▸ PROMPT
Copy out each line of the data that holds the word "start".

▸ INFORMATION PROVIDED
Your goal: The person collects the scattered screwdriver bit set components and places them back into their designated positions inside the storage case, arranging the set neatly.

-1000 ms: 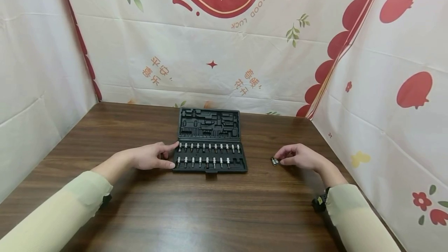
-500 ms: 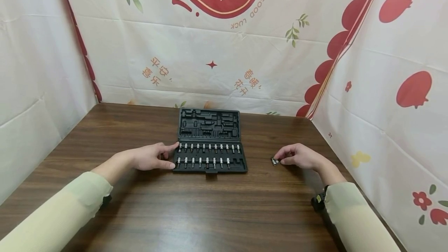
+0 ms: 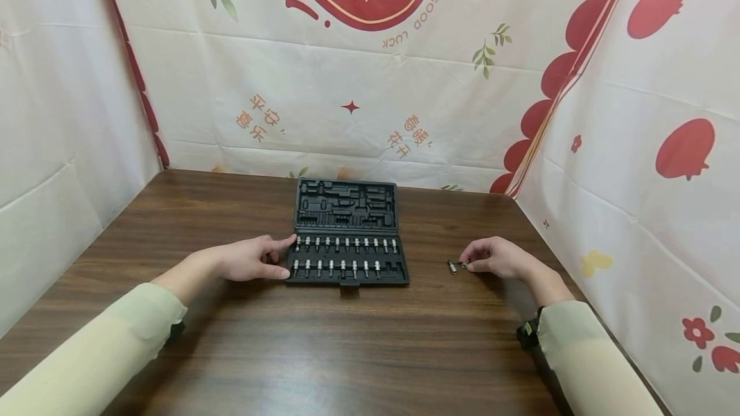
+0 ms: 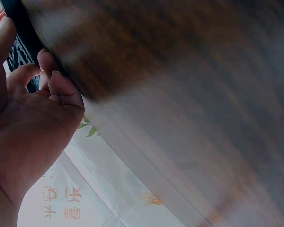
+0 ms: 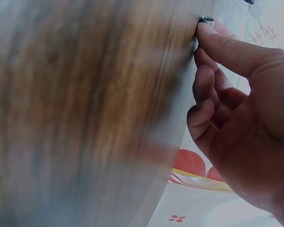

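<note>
A black socket case lies unfolded on the table, with two rows of silver bit sockets in its near half. My left hand touches the case's left side, index finger by the hinge and thumb at the front corner; its other fingers are bent, as the left wrist view shows. Right of the case, my right hand pinches a small bit socket between thumb and index finger, low over the table. A second bit socket lies on the wood just left of those fingertips.
The brown wood-grain table stretches in front of the case. Printed white cloth hangs behind it and at both sides. The case's latch tab juts toward the front edge.
My right fingertips have shifted slightly right with one bit socket, parting it from the other, which stays put. The left hand and the case have not visibly moved.
</note>
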The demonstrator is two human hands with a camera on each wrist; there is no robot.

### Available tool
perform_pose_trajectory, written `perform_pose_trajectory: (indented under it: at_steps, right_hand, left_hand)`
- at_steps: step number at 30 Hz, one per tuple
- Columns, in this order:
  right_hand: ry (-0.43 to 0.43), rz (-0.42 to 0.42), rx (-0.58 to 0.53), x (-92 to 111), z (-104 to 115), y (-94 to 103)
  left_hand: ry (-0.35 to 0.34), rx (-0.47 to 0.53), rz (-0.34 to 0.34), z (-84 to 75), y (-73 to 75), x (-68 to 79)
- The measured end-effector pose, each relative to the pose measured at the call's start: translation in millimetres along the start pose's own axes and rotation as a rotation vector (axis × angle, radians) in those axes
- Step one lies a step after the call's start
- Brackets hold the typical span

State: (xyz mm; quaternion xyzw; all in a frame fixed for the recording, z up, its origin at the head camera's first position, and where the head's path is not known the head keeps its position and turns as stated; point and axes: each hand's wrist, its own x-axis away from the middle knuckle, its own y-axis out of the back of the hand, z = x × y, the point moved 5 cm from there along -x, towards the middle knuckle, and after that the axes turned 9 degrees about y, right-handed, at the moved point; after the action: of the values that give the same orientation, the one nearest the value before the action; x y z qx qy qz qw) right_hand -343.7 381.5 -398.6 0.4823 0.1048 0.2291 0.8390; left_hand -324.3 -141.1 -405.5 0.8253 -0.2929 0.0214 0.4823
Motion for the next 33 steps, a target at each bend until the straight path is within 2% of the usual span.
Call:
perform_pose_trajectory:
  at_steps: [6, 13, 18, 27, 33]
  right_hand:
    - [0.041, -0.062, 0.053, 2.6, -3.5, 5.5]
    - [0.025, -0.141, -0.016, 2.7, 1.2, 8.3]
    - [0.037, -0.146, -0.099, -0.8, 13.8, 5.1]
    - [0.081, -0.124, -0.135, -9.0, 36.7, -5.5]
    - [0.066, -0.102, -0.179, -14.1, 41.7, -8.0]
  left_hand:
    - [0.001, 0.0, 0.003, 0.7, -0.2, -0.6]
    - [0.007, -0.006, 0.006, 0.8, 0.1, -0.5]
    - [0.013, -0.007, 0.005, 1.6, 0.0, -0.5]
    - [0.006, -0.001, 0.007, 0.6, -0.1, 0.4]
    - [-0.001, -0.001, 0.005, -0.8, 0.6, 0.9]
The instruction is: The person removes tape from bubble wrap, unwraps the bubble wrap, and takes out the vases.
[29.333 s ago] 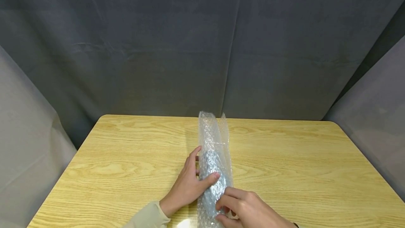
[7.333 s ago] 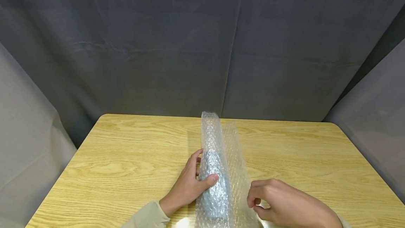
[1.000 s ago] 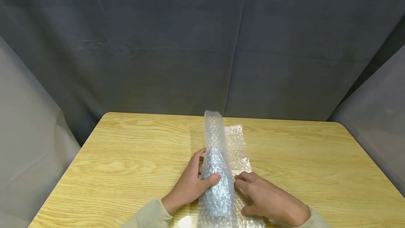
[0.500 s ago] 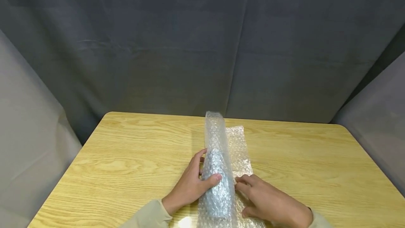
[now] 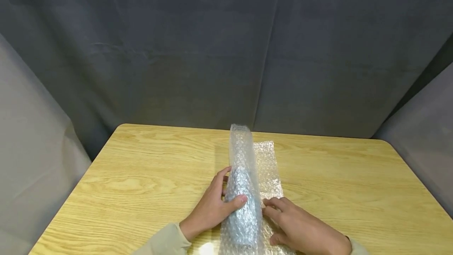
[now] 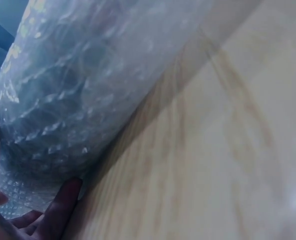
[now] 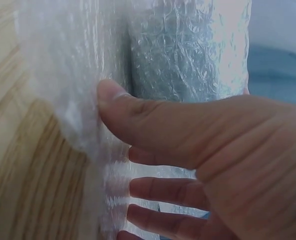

▸ ANSWER TO THE PROBLEM
- The measured end-effector pose, each relative to the pose measured at the call's start: translation in millimetres along the start pose's own axes and rotation as a rotation vector (axis × angle, radians) in those axes
- Step one lies a step after the call's start

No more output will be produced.